* PROBLEM TO SOLVE:
Print the listing below exactly, minus its pictures.

* THE DATA:
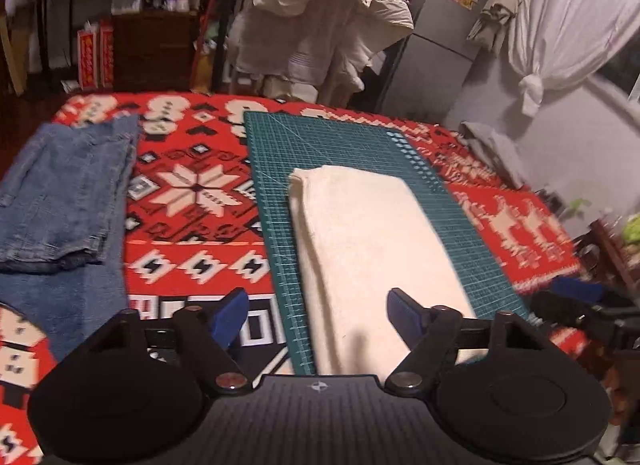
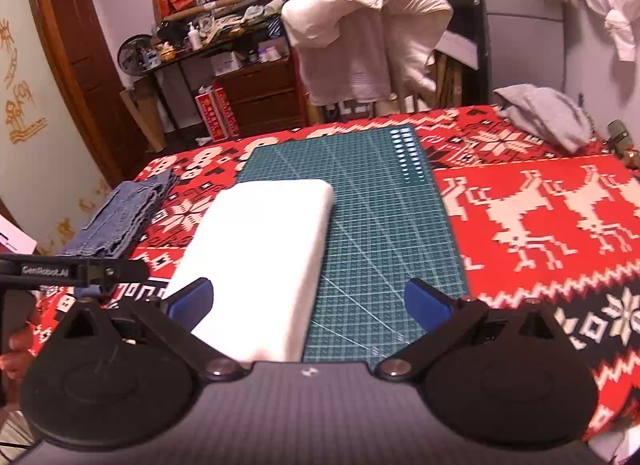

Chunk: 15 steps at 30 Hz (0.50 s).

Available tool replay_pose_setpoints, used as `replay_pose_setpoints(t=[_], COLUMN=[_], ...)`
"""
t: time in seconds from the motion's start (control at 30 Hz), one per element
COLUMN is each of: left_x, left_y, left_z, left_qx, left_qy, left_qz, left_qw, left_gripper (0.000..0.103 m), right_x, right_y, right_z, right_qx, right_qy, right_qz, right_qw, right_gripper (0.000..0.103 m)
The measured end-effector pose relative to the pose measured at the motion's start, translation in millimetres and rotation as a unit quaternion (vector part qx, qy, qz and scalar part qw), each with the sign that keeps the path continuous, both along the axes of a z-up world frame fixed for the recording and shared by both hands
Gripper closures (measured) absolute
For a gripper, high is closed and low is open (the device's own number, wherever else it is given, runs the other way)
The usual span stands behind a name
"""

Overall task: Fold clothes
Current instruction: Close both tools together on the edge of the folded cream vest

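item: cream folded garment (image 1: 372, 249), long rectangle, lying flat on the green cutting mat (image 1: 360, 145); mat lies on a red patterned blanket (image 1: 192, 193) with snowflake and reindeer motifs.
left gripper (image 1: 318, 313): fingers spread wide, empty, hovering over the near end of the garment.
right gripper (image 2: 308, 305): fingers spread wide, empty, above the garment's near right edge and the mat.
surroundings: folded blue jeans (image 1: 60, 197) on the blanket, left of the mat, apart from it; crumpled grey garment (image 2: 548, 117) at the far right corner of the blanket; pale clothes heaped over a stand (image 2: 368, 37) beyond the far edge; grey fridge (image 1: 444, 25) with stickers; dark shelf unit (image 2: 240, 25) crowded with bottles and bags; knotted white curtain (image 1: 560, 25).
obstructions: none between either gripper and the garment.
writing: "genrobot.ai" on the other gripper's body (image 2: 44, 270), right wrist view; large white blanket lettering near the mat's left edge, not legible.
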<state>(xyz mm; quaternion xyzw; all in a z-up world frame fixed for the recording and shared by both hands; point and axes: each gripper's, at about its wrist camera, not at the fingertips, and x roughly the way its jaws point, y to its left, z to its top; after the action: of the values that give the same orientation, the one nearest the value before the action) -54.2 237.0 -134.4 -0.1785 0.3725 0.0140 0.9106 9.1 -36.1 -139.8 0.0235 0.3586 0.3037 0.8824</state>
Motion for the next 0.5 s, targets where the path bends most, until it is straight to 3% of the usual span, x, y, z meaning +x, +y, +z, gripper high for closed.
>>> replay_pose_setpoints(t=[0.23,0.37,0.5], left_x=[28.6,42.1,51.9], left_y=[28.4,32.5,38.1], left_z=[-11.8,-22.0,-31.0], left_qx=[-0.113,-0.134,-0.158], left_qy=[0.006,0.018,0.026], left_qz=[0.010,0.010,0.006], left_qw=[0.9935,0.9908,0.9871], left_gripper=[0.039,0.041,0.050], right_x=[41.1,63.7,82.8], right_y=[10.0,20.9,23.5], right_z=[-4.3,-13.9,-25.9], right_qx=[0.041,0.051,0.072], right_qy=[0.066,0.095,0.129], right_qz=[-0.043,-0.054,-0.062], right_qw=[0.996,0.993,0.987], right_gripper=[0.001,0.001,0.008])
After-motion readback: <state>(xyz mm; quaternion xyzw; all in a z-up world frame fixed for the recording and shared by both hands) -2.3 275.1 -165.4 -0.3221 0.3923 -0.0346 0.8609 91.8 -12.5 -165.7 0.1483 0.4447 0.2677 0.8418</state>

* ANSWER SECTION:
Chunk: 15 steps at 30 Hz (0.50 s).

Available tool replay_pose_setpoints, used as `replay_pose_setpoints(t=[_], COLUMN=[_], ...)`
"""
t: time in seconds from the motion's start (control at 30 Hz), one per element
COLUMN is each of: left_x, left_y, left_z, left_qx, left_qy, left_qz, left_qw, left_gripper (0.000..0.103 m), right_x, right_y, right_z, right_qx, right_qy, right_qz, right_qw, right_gripper (0.000..0.103 m)
The measured end-effector pose relative to the pose measured at the motion's start, translation in millimetres and rotation as a unit quaternion (vector part qx, qy, qz and scalar part qw), each with the sign that keeps the path continuous, both along the axes of a z-up world frame fixed for the recording and shared by both hands
Gripper closures (measured) absolute
For a gripper, high is closed and low is open (the device's own number, wherever else it is given, runs the other way)
The usual span stands behind a name
"""

Overall task: Fold clothes
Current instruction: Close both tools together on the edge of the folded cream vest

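item: cream folded garment (image 1: 372, 249), long rectangle, lying flat on the green cutting mat (image 1: 360, 145); mat lies on a red patterned blanket (image 1: 192, 193) with snowflake and reindeer motifs.
left gripper (image 1: 318, 313): fingers spread wide, empty, hovering over the near end of the garment.
right gripper (image 2: 308, 305): fingers spread wide, empty, above the garment's near right edge and the mat.
surroundings: folded blue jeans (image 1: 60, 197) on the blanket, left of the mat, apart from it; crumpled grey garment (image 2: 548, 117) at the far right corner of the blanket; pale clothes heaped over a stand (image 2: 368, 37) beyond the far edge; grey fridge (image 1: 444, 25) with stickers; dark shelf unit (image 2: 240, 25) crowded with bottles and bags; knotted white curtain (image 1: 560, 25).
obstructions: none between either gripper and the garment.
writing: "genrobot.ai" on the other gripper's body (image 2: 44, 270), right wrist view; large white blanket lettering near the mat's left edge, not legible.
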<state>(xyz mm; quaternion xyzw; all in a z-up world frame fixed for the recording and shared by both hands; point and axes: each gripper's, at about its wrist camera, not at the fingertips, and x roughly the way its jaws point, y to its left, z to its top; after the action: of the values that give the same orientation, the one nearest the value before the action) -54.2 237.0 -134.4 -0.1785 0.3725 0.0140 0.9106 9.1 -36.1 -139.8 0.0235 0.3586 0.3037 0.8824</state>
Motion for the next 0.5 s, targets where the path bends most, until it is straight to 3% of the usual span, x, y, z meaning +x, +y, +z, gripper high for closed.
>>> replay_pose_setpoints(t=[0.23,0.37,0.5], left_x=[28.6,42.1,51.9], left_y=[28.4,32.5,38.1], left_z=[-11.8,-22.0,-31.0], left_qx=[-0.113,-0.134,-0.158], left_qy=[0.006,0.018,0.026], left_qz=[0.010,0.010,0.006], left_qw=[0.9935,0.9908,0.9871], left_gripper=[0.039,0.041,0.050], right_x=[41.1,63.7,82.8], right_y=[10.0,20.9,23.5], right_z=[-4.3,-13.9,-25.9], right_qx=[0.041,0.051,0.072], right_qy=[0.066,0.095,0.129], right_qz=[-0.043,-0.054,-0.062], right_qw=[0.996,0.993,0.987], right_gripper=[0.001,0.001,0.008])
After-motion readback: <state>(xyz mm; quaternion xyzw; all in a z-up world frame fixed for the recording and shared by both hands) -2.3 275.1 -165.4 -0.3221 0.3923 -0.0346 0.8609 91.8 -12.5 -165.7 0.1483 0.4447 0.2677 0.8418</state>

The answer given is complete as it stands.